Nor should we entertain any illusion about the "superiority" of the secular middle-class intellectuals who think that because THEY see Khomeini as "symbol," not philosopher of revolution, that some "greater intellectual" than he will win in the end. There is but one grain of truth in that pretension, and it concerns not intellectuals, but theory. There is no doubt that the great weakness of the movement now, and not only in Iran, is the lack of theory, a theory stemming from a philosophy of total liberation such as was and is Marx’s Humanism, his whole new continent of thought from the moment he broke from bourgeois society in 1843 until his death, 1883, that is to say, from his HUMANIST ESSAYS through CAPITAL and the Paris Commune to his ETHNOLOGICAL NOTEBOOKS....

We have, after all, 62 additional years of experience, have seen Russia and China also become transformed into their opposite, with both vying for U.S. imperialism’s alliance! Surely we cannot behave as if nothing had happened in all those decades of maturation, aborted revolutions as well as revolutions transformed into opposite….

Let us extend our solidarity to the embattled revolutionaries--the new generation of revolutionary students as well as workers; Women’s Liberationists as well as national minorities fighting for self-determination. Let us extend the activities here to stop the interfering hand of U.S. imperialism hungering for oil and the strategic location for its nuclear global aim.

The struggle continues.

NOTES

1. That this is not the first time Arafat helped stifle an ongoing revolution was seen clearest in Lebanon. See Political-Philosophic Letter No. 6, August 1976, "Lebanon: The Test Not Only of the PLO but the Whole Left." [Available in MARXIST-HUMANIST WRITINGS ON THE MIDDLE EAST (Chicago: News and Letters, 2003)--Editor.]

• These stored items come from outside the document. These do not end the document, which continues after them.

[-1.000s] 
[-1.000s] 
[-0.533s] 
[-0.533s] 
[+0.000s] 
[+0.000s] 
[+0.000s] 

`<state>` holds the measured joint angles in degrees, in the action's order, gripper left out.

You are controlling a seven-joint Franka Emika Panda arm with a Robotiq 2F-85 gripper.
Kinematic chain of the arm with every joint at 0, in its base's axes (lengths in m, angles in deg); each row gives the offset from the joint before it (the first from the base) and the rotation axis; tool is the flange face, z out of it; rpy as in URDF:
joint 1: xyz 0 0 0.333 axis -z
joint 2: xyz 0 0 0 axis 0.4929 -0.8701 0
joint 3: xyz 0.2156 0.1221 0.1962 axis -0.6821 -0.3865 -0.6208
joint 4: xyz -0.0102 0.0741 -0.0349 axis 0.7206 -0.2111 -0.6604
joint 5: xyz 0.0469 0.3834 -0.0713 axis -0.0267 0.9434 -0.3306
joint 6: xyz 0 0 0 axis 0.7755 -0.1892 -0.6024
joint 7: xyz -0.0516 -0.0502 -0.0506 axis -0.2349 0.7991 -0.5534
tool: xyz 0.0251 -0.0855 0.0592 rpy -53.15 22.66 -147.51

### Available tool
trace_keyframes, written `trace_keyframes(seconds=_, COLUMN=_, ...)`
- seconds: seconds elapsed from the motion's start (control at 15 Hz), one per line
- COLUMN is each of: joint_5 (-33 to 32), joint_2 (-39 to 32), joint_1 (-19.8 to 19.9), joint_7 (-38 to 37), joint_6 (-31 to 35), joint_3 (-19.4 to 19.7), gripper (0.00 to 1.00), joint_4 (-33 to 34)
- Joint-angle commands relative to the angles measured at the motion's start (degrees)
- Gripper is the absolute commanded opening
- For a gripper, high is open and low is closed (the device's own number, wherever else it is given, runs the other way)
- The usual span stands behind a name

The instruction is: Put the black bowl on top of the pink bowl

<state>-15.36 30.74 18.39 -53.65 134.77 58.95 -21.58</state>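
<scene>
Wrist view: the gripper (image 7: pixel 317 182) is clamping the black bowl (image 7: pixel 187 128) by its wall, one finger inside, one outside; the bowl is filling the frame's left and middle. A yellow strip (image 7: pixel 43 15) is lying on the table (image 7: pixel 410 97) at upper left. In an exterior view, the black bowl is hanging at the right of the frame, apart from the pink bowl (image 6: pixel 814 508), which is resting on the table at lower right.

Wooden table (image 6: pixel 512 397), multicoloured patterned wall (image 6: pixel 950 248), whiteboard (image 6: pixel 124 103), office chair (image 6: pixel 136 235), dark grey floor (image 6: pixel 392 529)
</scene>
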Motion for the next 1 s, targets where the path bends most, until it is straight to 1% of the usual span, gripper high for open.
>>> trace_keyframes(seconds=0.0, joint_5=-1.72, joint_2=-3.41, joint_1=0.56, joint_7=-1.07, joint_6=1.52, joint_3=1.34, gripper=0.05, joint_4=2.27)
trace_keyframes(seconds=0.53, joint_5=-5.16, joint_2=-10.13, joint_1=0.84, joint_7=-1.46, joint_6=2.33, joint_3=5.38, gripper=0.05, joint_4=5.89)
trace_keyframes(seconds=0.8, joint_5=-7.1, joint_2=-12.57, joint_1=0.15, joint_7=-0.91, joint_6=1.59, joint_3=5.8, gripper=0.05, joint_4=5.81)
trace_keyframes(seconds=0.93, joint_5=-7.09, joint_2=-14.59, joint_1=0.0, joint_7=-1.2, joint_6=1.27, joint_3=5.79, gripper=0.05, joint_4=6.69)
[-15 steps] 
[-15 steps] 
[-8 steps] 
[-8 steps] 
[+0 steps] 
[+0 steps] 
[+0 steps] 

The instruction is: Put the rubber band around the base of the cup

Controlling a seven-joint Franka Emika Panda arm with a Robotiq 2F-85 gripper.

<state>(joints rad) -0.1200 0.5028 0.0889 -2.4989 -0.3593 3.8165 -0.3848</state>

2. See "Under the Whip of the Counter-Revolution: Will the Revolution in Portugal Advance?", N&L, Jan.-Feb. 1976.

3. See NEW YORK TIMES (3-11-79) which lists eight of the demands.

4. See "Eyewitness report: Iran’s ongoing revolution" (N&L, March 1979) which further describes "the self-activity, self-organizing and creativity of the masses of the people."

5. Some in the Arab world were so desperate about ever ridding themselves of Western imperialism that they couldn’t resist even Hitler’s blandishments. See "U.S. and Russia Enter Middle-East Cockpit," by Raya Dunayevskaya (NEWS & LETTERS, Detroit).* Lucien Rey, in "Persia in Perspective" (NEW LEFT REVIEW, Summer 1963) rightly calls attention to the fact that there is a "counter-revolutionary anti-imperialism."

6. See the Editorial "Egypt-Israel: U.S. Imperialism’s Middle-East Outpost" (N&L, April 1979).